Automotive Cyber Security: An Issue For the Future?
As cars and other vehicles join the Internet of Things (IoT) and edge closer towards full connectivity, it’s worth standing back and taking a good look at what that will actually mean and, ultimately, how it could bring the things we love grinding to a halt.
In design since the mid-1990’s, a connected car is one that comes equipped with Internet access, and usually also with a wireless local area network, but also has a huge level of interconnectivity within it. The wi-fi and external connection allows the car to share internet access with other devices both inside and outside the vehicle, while the internal connectivity controls the running of the engine, sensors and management systems.
By this connectivity, the engine and other critical systems can be constantly monitored, and security systems enabled and activated as required. While this connectivity is there to ensure the top performance and safety of the vehicle, there is increasing concern that because it has a route in through the internet connection, the car’s systems could be controlled by an outside person under certain circumstances.
Onboard Connection: Gift or Curse?
Often, the car is also outfitted with dedicated technologies that tap into the general internet or a wireless LAN and provide additional benefits to the driver such as hands-free communications, traffic and weather updates, and in-car entertainment. Connection is on the increase and it is expected that as many as 75% of new cars shipped in 2020 will have full internet connectivity, but alarm bells are starting to ring. Tests carried out with Ford and Jeep models in America have shown that it is possible for an outside person to access the onboard hub, and from there, potentially take control of the vehicle’s systems. If that happens, then who knows where it will end, and the safety aspects alone are terrifying.
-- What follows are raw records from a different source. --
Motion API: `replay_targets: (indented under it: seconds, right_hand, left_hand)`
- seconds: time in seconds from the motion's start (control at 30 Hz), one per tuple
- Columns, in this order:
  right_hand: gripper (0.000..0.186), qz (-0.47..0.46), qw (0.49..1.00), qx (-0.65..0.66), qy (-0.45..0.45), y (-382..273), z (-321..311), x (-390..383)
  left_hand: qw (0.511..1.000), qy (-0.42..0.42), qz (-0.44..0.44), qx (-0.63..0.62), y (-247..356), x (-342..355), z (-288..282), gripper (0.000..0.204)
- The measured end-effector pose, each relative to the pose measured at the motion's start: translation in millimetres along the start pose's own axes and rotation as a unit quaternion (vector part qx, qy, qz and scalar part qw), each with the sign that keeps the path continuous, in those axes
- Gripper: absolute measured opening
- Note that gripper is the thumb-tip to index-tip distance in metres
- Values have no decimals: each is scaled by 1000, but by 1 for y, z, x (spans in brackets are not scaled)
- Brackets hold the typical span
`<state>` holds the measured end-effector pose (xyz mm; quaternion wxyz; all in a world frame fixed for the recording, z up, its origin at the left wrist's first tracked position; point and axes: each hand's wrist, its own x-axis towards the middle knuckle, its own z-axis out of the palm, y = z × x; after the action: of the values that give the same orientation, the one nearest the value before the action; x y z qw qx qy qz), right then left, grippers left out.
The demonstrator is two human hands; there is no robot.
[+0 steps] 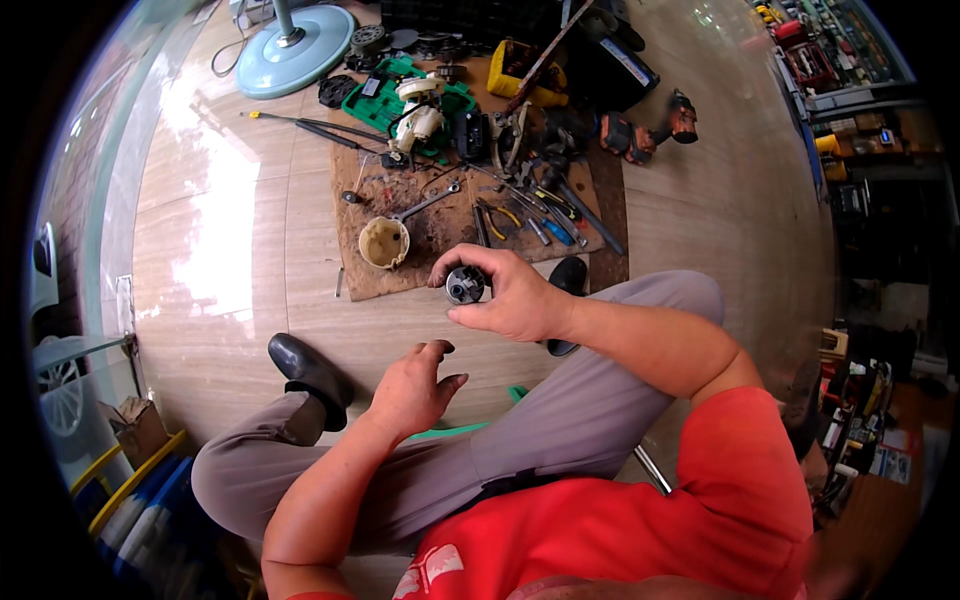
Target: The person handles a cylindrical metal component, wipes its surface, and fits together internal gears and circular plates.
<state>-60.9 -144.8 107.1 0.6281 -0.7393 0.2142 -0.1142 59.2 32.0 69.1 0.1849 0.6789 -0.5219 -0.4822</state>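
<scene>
Held between the thumb and curled fingers of my right hand (515,295) is a round dark grey part (465,286) with a toothed-looking rim and a dark hub at its middle. It hangs above the near edge of a stained board (365,285). My left hand (412,390) is lower and to the left, in front of my knee; its thumb and fingers are apart with nothing between them. Left of the round part, a cream cup-shaped housing (384,243) lies on the board. Pliers with yellow handles (503,217) and a ratchet-like wrench (428,202) lie behind it.
Several screwdrivers and rods cover the board's right side, by a blue-handled tool (557,232). Behind are a green case (375,100), a white machine body (418,125) and a yellow container (525,75). A cordless drill (645,135) lies right; a fan base (295,55) stands far left.
</scene>
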Motion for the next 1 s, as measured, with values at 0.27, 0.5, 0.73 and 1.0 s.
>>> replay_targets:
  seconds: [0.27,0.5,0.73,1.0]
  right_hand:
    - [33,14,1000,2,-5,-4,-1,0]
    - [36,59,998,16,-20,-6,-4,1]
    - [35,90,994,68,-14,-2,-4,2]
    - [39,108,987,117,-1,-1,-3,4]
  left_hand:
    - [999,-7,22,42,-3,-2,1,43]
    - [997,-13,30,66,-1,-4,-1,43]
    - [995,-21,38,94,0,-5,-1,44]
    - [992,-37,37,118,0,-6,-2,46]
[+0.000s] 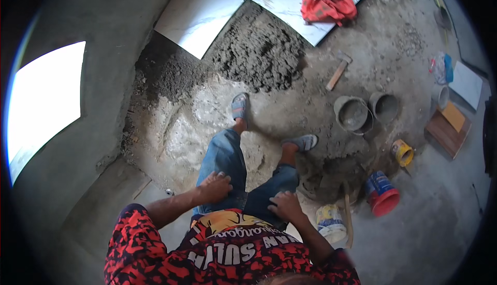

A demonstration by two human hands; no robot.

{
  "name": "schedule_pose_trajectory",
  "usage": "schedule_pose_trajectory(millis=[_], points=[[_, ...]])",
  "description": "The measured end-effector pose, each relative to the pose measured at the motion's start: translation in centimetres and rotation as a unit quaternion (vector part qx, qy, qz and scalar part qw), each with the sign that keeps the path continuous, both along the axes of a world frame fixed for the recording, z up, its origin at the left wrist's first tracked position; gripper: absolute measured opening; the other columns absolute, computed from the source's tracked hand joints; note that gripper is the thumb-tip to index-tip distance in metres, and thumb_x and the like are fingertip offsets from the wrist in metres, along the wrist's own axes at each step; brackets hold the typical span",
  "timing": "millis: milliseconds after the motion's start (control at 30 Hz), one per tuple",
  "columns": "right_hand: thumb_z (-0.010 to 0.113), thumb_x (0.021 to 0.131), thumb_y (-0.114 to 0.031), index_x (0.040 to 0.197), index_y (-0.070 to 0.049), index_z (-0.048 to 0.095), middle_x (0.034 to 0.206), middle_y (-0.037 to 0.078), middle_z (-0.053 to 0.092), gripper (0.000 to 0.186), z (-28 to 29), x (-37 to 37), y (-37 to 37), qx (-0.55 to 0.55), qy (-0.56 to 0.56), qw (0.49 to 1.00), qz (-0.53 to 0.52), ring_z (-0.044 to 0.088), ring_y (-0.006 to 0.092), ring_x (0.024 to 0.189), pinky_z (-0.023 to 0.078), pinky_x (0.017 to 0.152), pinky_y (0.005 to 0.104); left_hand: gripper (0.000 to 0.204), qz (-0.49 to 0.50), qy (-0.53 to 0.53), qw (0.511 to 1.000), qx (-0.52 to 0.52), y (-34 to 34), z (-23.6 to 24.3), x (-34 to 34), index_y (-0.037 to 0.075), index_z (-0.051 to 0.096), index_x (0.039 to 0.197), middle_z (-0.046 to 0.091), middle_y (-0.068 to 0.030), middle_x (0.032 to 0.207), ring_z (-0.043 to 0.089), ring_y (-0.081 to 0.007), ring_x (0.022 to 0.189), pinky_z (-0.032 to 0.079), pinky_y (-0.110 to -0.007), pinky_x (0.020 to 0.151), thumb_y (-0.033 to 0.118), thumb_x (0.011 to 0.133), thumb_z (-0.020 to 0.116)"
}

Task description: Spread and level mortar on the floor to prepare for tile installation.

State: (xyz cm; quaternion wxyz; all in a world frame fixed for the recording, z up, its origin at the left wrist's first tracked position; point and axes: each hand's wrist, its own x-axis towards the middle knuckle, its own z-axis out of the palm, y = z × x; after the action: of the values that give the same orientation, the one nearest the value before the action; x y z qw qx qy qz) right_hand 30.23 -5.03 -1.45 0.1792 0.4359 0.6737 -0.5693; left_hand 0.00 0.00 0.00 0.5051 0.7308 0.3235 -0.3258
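My left hand (215, 186) lies over the upper left leg of my blue jeans (225, 155), its fingers curled in against the cloth. On the other thigh, my right hand (284, 205) has its fingers bent and closed on the denim near the hip. Neither hand shows a tool in it. My feet, in grey sandals (240, 107), stand apart on rough ground. Just ahead of them is a heap of wet grey mortar (259, 52), bordered by a white marbled tile (199, 13) on its far left side.
A red cloth (329, 2) lies on more tiles at the far side. To the right are a hammer (338, 71), mortar buckets (353, 114), a blue and red bucket (383, 194), a yellow pail (402, 153) and a white bucket (331, 223). A bare wall (111, 77) rises at left.
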Motion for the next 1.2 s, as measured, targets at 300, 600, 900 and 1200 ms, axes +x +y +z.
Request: schedule_pose_trajectory(millis=[300,600,900,1200], points=[[0.060,0.077,-0.024,0.077,-0.016,0.063,0.081,0.003,0.059,0.009,2.5,-9.4,9.4,-0.030,0.114,0.958,0.263,0.055,0.0233,0.085,0.038,0.071,0.0409,0.022,0.006,-0.101,0.990,-0.096,4.6,1.6,-9.1,0.009,0.063,0.091,0.059,-0.0107,0.090,0.055,-0.0312,0.095,0.042,-0.047,0.082,0.027,0.083,0.052],[0.053,0.077,-0.010,0.074,-0.007,0.057,0.072,0.014,0.056,0.007,-20.1,-11.6,27.0,0.149,0.245,0.956,0.058,0.057,0.0317,0.070,0.046,0.064,0.0421,0.020,0.270,-0.103,0.957,0.012,19.0,-24.6,-15.7,0.005,0.061,0.095,0.063,-0.0136,0.097,0.062,-0.0285,0.084,0.049,-0.035,0.070,0.017,0.082,0.055],[0.051,0.083,-0.016,0.114,-0.001,0.054,0.108,0.025,0.056,0.036,-48.6,-14.9,64.3,0.525,0.065,0.848,-0.037,0.054,0.0382,0.101,0.043,0.090,0.0429,0.072,0.439,0.031,0.770,0.462,50.5,-56.9,-29.0,0.012,0.037,0.137,0.048,-0.0227,0.127,0.048,-0.0371,0.115,0.039,-0.043,0.098,0.037,0.077,0.068],[0.051,0.085,-0.025,0.136,-0.014,0.030,0.128,0.029,0.038,0.057,-57.3,-23.9,85.3,0.566,-0.099,0.802,-0.163,0.042,0.0455,0.116,0.037,0.097,0.0436,0.086,0.430,0.102,0.804,0.399,51.0,-60.7,-28.5,0.019,0.036,0.138,0.047,-0.0186,0.130,0.050,-0.0293,0.117,0.027,-0.062,0.101,0.023,0.064,0.079]])
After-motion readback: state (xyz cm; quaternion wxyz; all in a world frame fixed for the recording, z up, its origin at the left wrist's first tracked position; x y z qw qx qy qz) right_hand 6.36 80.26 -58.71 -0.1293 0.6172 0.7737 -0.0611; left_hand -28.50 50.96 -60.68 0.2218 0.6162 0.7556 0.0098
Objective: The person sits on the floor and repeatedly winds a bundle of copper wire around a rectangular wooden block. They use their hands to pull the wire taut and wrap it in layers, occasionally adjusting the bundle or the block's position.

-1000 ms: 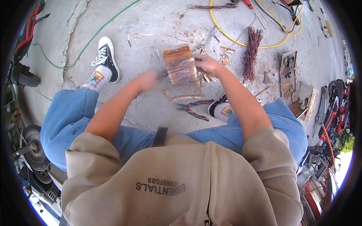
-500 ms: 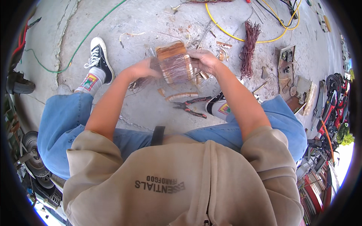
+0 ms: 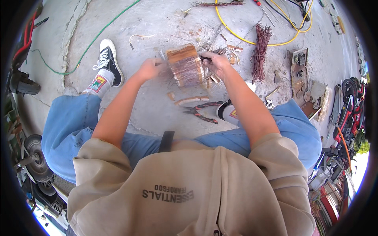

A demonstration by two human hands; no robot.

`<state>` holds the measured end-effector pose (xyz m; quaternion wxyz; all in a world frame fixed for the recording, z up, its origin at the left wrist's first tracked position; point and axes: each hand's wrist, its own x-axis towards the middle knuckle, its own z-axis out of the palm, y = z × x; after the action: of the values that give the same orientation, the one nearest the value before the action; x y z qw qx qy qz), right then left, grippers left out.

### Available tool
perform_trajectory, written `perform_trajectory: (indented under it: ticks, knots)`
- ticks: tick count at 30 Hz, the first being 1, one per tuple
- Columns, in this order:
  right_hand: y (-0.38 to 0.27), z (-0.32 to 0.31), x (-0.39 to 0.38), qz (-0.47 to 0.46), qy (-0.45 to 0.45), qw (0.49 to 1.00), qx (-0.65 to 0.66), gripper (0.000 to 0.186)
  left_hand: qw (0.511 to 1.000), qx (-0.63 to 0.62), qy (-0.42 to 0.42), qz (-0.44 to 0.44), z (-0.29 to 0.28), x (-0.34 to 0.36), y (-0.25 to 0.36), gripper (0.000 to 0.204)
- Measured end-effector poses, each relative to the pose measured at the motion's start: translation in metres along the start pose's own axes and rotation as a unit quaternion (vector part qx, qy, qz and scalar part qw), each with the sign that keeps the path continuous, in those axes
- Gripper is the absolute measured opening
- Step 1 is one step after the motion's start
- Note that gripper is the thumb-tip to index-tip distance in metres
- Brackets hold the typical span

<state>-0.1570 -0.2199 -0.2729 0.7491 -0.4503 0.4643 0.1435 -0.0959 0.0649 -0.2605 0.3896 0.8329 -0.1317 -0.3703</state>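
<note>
A brown wooden-looking block (image 3: pixel 180 55), wound with thin purplish-brown wire, sits tilted among scraps on the concrete between my hands. My left hand (image 3: pixel 150 68) is closed at the block's left, slightly blurred, holding something too small to make out. My right hand (image 3: pixel 216 64) is closed at the block's right edge, round a dark item I cannot name. Red-and-black pliers (image 3: pixel 202 116) lie nearer me, beside a curved pale brown strip (image 3: pixel 191 99). A bundle of maroon wire (image 3: pixel 260 55) lies to the right.
A yellow hose (image 3: pixel 240 37) loops behind, a green hose (image 3: pixel 100 31) runs at left. A rusty metal housing (image 3: pixel 315 100) with parts lies at right. Bikes (image 3: pixel 346 114) and a wheel (image 3: pixel 35 157) line the edges. My sneakered feet (image 3: pixel 108 63) flank the work.
My left hand rose toward the block's left side from lower down, then drew slightly back. My right hand shifted slightly upward, and a dark item now shows in its fingers.
</note>
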Motion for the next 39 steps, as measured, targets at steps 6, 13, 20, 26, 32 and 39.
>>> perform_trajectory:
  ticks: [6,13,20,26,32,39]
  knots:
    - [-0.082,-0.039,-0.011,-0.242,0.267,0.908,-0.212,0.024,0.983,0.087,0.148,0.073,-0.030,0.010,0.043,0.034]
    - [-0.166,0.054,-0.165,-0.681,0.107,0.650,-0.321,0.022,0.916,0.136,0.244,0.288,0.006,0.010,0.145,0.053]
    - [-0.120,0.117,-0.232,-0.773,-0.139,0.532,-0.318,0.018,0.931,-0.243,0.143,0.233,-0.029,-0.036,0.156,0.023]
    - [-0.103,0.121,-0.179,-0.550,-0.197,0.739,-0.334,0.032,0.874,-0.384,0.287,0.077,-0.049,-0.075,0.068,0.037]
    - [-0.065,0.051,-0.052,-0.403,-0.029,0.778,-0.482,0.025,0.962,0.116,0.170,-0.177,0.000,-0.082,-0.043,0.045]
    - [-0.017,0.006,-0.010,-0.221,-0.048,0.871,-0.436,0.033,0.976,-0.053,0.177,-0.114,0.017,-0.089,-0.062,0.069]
For safety-critical applications, it is anticipated that cars will also be connected using Dedicated Short-Range Communication (DSRC) radios, operating in the FCC-granted 5.9GHz band with very low latency, but the rise of hackers with increased skills has made the possibility of even encrypted systems being under threat.
Autonomous vehicles at Risk?
Obviously, if a hacker can gain access to your car’s systems and stop it, it is enormously concerning, but with the rise of autonomous vehicles, the possibilities that a hacker could not only take over control of on-board internet access, but actually gain full control of all the vehicle’s functions becomes a nightmare scenario. Plainly, cyber security is a huge issue, and both governments and car manufacturers will need to be more aware of the problems associated with the increased level of connectivity and sophistication that we apply to vehicles. There have already been acknowledgements of the problem from both sides and this has prompted a review of the key principles of vehicle cyber security for connected and automated vehicles, which has resulted in a number of axioms regarding how vehicle security is tackled.
Cyber Security Principles
The UK Government has spearheaded the drive for better cyber security for road vehicles, and has produced an eight-principle outline that covers all aspects of the area. These eight proposals form the foundations of a totally secure system that will need to be adopted by all manufacturers – including subcontractors and suppliers – to ensure that there is no weak point in the system.
The premise behind the UK security principles is that a product can only be secured if it is designed with security in mind in the first place. Applying a quick fix to an unsecure product does not only add unnecessary complexity, extra cost, and even possibly weight, but can also be easier to overcome than purpose designed products as they may not structurally solve the vulnerability challenge.
Other areas such as aviation and nuclear industries have already started adopting a set of different design approaches rather than simple additional technologies as the ultimate solution is not seen to exist from additive. Future car design must be “cyber security native” – designed in – by integrating security solutions into the earliest stages of product design rather than having extra code or devices added at a later stage.
The World Gathers
Meanwhile, over in Japan, cyber security is big news, with the forthcoming cyber security conference due at the end of September, and many of the big-name companies associated with connectivity in cars are due to attend. This conference is seen as a major milestone as it will mark a new era in an array of companies wanting to build their products into the connected cars of the future. The need for cyber security is obvious amongst the Japanese manufacturers and third-party suppliers are vying to become part of what is regarded as a huge new market in automobile cyber security solutions.
The systems of any onboard portals in vehicles have to be able to work, and access outside elements together yet withstand manipulation from unwanted external sources. The only logical way to do this currently is to use advanced encryption methods to prevent a third party being able to break in.
Encryption is a system of encoding information so that it can only be read by authorised users, and prevents interference by disallowing any data that is not presented in the right form or is not preceded by a key, which allows access to the software. However, encryption is only locked by a key, which any information being legitimately sent to the vehicle must have, and anyone possessing that key can effectively gain access to it. Therefore, vehicle security is solely based on the premise that the key cannot be bypassed, or obtained, and if it can be some means, then the security is essentially defunct.
Cyber security is a relatively new aspect of motoring and has only become an issue as we strive to connect our vehicles for an enhanced driving experience and, ultimately, to remove the driver from the vehicle completely. As we head towards truly autonomous vehicles, the safeguarding of them will become increasingly necessary, and that will mean that the industry will have to design electronic and computing systems which can withstand cyber-attacks and put the safety of the vehicle and its passengers in the highest priority.